Le travail coûterait encore plus cher
En cause : les baisses prévues des allègements de cotisations sociales, la diminution des aides à l’apprentissage, la hausse du versement mobilité et la réduction de l’indemnisation des arrêts maladie. "Si ces arbitrages étaient confirmés, en 2025, le travail coûterait encore plus cher et paierait encore moins", estime l’organisation patronale, qui considère que le coût du travail est, en France, "une anomalie".
Décision politique "tétanisée par le court-termisme"
Elle estime ces mesures "en parfaite contradiction avec le bon sens économique, les exigences de la situation sociale, la férocité de la compétition internationale". Pour le Meti, l’augmentation du coût du travail affectera aussi bien le pouvoir d’achat des salariés que la compétitivité des entreprises, qui vont en conséquence moins investir et moins recruter.
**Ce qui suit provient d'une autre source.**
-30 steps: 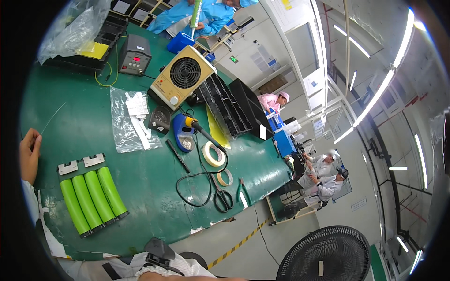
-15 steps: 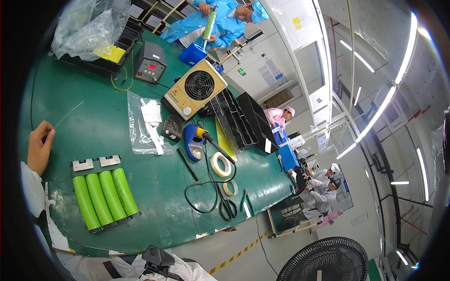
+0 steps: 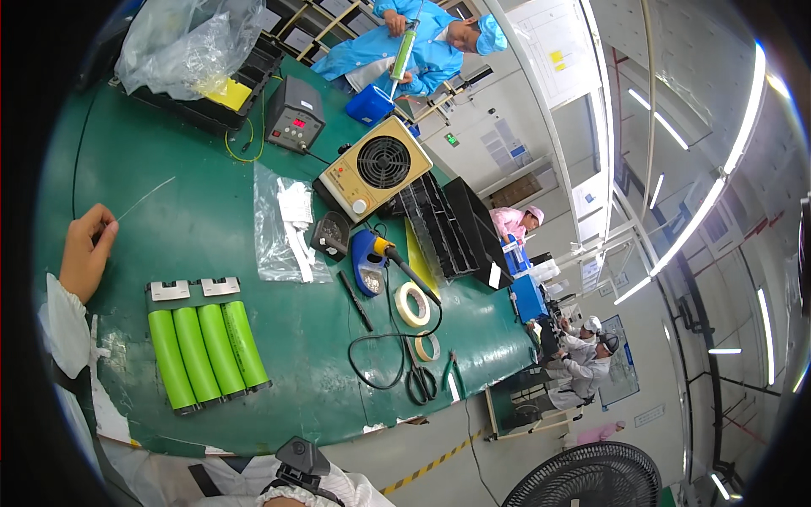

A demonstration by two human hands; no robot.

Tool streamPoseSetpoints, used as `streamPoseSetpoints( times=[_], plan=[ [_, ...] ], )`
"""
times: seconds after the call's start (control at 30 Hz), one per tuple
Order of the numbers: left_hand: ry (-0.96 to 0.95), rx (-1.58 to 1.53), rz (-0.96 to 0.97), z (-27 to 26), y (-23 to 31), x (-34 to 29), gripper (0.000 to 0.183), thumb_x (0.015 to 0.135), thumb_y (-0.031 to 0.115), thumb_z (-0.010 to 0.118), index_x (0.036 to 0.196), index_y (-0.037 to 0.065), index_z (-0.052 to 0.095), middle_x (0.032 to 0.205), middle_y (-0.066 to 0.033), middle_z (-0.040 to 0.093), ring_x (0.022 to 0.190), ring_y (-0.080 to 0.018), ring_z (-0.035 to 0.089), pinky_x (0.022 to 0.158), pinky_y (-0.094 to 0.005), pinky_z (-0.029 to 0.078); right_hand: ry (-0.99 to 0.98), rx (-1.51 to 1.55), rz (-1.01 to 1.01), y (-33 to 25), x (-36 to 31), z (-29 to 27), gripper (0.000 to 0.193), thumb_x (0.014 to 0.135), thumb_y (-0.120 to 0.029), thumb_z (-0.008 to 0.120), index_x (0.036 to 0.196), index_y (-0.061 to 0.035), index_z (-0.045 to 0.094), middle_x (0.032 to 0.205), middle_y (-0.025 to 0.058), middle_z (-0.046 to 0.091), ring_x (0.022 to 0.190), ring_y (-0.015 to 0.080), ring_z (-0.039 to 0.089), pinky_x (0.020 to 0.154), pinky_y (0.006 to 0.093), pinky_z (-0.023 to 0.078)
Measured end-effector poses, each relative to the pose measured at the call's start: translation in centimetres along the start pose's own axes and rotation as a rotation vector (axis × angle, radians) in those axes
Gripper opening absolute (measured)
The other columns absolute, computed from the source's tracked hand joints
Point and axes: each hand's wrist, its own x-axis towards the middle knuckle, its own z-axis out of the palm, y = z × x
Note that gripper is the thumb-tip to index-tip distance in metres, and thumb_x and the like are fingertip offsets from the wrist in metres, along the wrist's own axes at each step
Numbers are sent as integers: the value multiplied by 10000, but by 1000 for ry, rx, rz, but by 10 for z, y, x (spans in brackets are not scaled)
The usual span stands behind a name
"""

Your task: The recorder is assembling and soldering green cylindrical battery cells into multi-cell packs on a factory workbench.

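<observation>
White cuff fabric (image 3: 296,492) gathers at the lower edge, where only a sliver of the right hand (image 3: 283,502) shows; its state I cannot tell. Four green cylinders (image 3: 222,353) lie side by side at lower left on the worktop (image 3: 296,372). Above and left of them, the left hand (image 3: 87,252) appears to pinch a thin pale strand (image 3: 148,196), its free end pointing up and right. Handling it well likely takes a light, steady pinch near the end, without kinking it. Farther off sit scissors (image 3: 416,368), a blue soldering-iron stand (image 3: 363,253) and a beige fan unit (image 3: 372,169).
</observation>
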Motion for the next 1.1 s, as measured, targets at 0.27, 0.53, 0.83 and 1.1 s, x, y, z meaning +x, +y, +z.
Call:
streamPoseSetpoints(
  times=[0.27,0.53,0.83,1.1],
  plan=[
    [-2,52,0,-5,2,-1,130,922,61,567,828,-7,509,605,-21,431,533,-79,397,493,-270,317,-6,-1,-35,2,5,-6,130,794,-69,399,670,-102,384,730,38,452,609,205,438,701,339,398],
    [19,65,63,8,16,10,143,923,65,581,812,0,518,586,-23,442,537,-79,419,492,-283,309,382,1535,-773,-8,68,93,56,847,9,569,884,-32,564,874,139,636,723,257,633,612,365,511],
    [20,166,64,-1,17,-3,135,889,96,633,823,-11,584,586,-92,535,522,-136,485,499,-311,363,516,1827,11,72,68,237,188,810,155,590,935,17,610,1087,187,637,950,261,660,893,363,525],
    [-10,240,25,-20,7,-1,123,913,58,609,852,-33,553,625,-89,561,545,-105,509,510,-293,392,391,2580,736,94,79,342,192,821,151,642,934,11,575,1163,146,573,1026,212,623,964,353,528]
  ],
)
In fine, cela se traduira par "des hausses de dépenses sociales, des pertes de recettes fiscales et sociales". "Cette logique implacable semble pourtant échapper à la décision politique tétanisée par le court-termisme", pointe du doigt l’organisation patronale coprésidée par Frédéric Coirier (Poujoulat) et Philippe d’Ornano (Sisley).
Une situation économique qui se dégrade
Si le Meti critique certaines dispositions du Budget 2025, c’est aussi parce que "des nuages noirs s’accumulent en ce début d’année au-dessus de l’Hexagone". La dernière enquête de conjoncture du Meti fait ainsi état d’une "dégradation sans appel de la situation des ETI". En 2024, une ETI sur deux a ainsi connu une baisse de chiffre d’affaires et de sa rentabilité par rapport à 2023. Les perspectives ne sont guère meilleures. Seulement 16 % des chefs d’entreprise d’ETI disent afficher un carnet de commandes plus garni qu’il y a un an.
Les ETI réduisent leurs investissements et leurs recrutements
Entre la situation économique et la crise politique, les ETI deviennent plus attentistes. Une sur cinq a suspendu tout ou partie de ses investissements en France. Une sur 10 les a même reportés dans d’autres pays.
Cette situation rejaillit évidemment sur l’emploi. Une ETI sur trois indique avoir réduit ses recrutements en France en 2025. Et une sur deux dit réduire son nombre d’apprentis.